To really drive home its point, and tug at the heart strings of the general public, the report points to a product that is dear to many Canadians – beer. It cites privately held Ontario company Brewers Retail Inc., which operates “The Beer Store” chain. The Beer Store sells 78 per cent of beer in the province and Brewers Retail is owned by three foreign multinationals that supply nine of The Beer Store’s 10 leading brands,.

The report, written by an associate and a law student at Stikeman Elliott LLP, notes these brands receive heavy in-store promotion, including a display in a refrigerator termed the “Ice Cold Express.”

“This set-up may confer a competitive advantage on The Beer Store’s three international owners,” the report states. “Moreover, the lack of customer-accessible shelf space at many Beer Store locations assists the owners because their famous brands and large advertising budgets make their sales strategy less reliant on customers’ ability to browse.”

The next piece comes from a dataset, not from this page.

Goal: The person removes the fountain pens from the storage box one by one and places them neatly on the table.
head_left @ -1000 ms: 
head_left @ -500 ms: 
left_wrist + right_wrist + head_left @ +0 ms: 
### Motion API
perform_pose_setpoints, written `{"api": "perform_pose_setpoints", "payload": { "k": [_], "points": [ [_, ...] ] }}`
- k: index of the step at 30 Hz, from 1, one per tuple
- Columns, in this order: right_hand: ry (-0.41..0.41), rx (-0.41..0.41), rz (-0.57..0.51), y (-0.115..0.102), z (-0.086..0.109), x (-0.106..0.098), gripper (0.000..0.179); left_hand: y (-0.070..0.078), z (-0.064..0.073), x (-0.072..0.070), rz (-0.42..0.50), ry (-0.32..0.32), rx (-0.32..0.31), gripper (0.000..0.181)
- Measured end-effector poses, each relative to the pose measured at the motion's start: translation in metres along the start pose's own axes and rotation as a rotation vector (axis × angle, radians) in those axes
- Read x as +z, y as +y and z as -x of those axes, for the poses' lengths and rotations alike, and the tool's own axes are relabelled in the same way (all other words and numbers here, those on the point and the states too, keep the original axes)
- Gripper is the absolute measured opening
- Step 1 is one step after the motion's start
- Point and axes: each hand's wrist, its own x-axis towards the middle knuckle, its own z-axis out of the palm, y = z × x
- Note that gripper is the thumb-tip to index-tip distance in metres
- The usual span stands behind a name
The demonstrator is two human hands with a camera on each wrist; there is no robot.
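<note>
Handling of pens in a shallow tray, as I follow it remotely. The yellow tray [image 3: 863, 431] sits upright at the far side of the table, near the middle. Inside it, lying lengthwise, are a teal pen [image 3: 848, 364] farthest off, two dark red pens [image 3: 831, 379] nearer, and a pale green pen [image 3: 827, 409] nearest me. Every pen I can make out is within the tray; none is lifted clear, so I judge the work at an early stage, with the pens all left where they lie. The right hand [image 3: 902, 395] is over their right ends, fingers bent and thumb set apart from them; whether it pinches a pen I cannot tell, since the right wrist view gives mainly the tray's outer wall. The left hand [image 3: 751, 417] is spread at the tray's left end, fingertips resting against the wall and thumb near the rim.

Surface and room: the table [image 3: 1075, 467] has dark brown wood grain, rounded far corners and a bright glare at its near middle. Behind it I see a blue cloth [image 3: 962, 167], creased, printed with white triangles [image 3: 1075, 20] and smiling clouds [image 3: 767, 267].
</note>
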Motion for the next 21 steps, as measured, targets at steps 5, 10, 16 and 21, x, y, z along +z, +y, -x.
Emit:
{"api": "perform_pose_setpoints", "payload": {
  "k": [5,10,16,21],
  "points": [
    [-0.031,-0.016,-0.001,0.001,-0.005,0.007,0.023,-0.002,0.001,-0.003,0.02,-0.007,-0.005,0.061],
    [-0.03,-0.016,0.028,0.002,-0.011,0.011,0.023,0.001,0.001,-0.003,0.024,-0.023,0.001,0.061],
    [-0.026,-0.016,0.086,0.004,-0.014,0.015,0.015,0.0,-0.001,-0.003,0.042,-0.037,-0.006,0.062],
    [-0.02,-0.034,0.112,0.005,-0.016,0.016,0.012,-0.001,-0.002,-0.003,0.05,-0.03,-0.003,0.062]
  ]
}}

It’s also a form of private taxation, the report argues. “Consumers are inconvenienced, and grocery and convenience stores are deprived of the opportunity to compete for retail beer sales. Absent state-organized monopoly, these businesses would profit directly from beer sales and indirectly from incidental purchases made by beer consumers.”

While the authors recognize competition law is complicated and the issues is unlikely to stir protests among Canadians – even if it could mean cheaper beer - they holds out hope that consumers will at least recognize the problem and maybe speak up.

“Our optimism flows from the non-ideological nature of our argument, which we think can attract broad, if dispassionate, political consensus among consumers," the report says. "We think that focusing on everyday product markets where regulations impose costs on Canadians – including staple foods, alcohol and legal services – is a promising step towards a more competitive Canada.”